Work instructions:
The expected response is an exact repetition of every record, with images excluded.

[Dataset records]
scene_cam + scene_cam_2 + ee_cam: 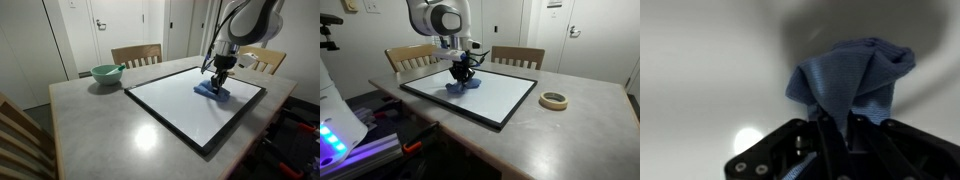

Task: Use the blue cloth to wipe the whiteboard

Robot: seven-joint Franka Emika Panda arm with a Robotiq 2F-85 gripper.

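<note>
A broad grey matte tabletop is filling the foreground and catching a bright patch of reflected light. Light wooden chairs are standing at its far edge. White panelled doors are lining the pale wall behind.

Arm: glossy white shell, rounded bulbous segments, dark grey rings at joints, seen in both exterior views. Dark wrist block above gripper. Gripper matte black, angular housing, two slim black fingers. Small round screw heads on housing in wrist view.
</note>
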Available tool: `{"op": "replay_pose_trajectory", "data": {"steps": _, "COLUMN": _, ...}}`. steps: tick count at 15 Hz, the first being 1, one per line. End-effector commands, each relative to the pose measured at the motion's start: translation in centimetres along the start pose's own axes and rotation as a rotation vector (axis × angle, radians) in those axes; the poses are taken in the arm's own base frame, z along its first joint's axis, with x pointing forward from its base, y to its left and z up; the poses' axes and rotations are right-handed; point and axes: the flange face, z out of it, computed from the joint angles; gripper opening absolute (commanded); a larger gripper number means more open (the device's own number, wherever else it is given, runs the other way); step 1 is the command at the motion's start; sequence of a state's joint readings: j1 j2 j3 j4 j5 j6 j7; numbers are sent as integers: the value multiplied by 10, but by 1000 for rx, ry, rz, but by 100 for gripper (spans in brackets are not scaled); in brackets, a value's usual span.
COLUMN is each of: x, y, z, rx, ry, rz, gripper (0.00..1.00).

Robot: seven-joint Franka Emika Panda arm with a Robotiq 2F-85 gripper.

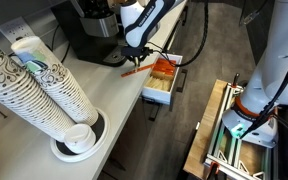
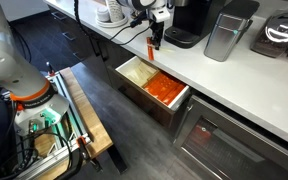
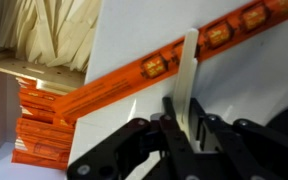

Exercise result:
scene_cam + scene_cam_2 + ee_cam: 

Task: Use the blue cloth to wipe the whiteboard

Robot: seven-joint Franka Emika Panda arm with a Robotiq 2F-85 gripper.

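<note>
A broad grey matte tabletop is filling the foreground and catching a bright patch of reflected light. Light wooden chairs are standing at its far edge. White panelled doors are lining the pale wall behind.

Arm: glossy white shell, rounded bulbous segments, dark grey rings at joints, seen in both exterior views. Dark wrist block above gripper. Gripper matte black, angular housing, two slim black fingers. Small round screw heads on housing in wrist view.
</note>
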Available tool: `{"op": "replay_pose_trajectory", "data": {"steps": _, "COLUMN": _, ...}}`. steps: tick count at 15 Hz, the first being 1, one per line. End-effector commands, each relative to the pose measured at the motion's start: translation in centimetres along the start pose's own axes and rotation as a rotation vector (axis × angle, radians) in those axes; the poses are taken in the arm's own base frame, z along its first joint's axis, with x pointing forward from its base, y to its left and z up; the poses' axes and rotations are right-handed; point and axes: the flange face, z out of it, computed from the joint angles; gripper opening absolute (commanded); a larger gripper number means more open (the device's own number, wherever else it is given, runs the other way); step 1 is the command at the motion's start; sequence of a state's joint readings: j1 j2 j3 j4 j5 j6 j7; numbers are sent as integers: the value multiplied by 10, but by 1000 for rx, ry, rz, but by 100 for gripper (spans in brackets are not scaled); in brackets, a value's usual span.
COLUMN is each of: x, y, z, rx, ry, rz, gripper (0.00..1.00).

Robot: seven-joint Franka Emika Panda arm with a Robotiq 2F-85 gripper.

That completes the answer to the exercise.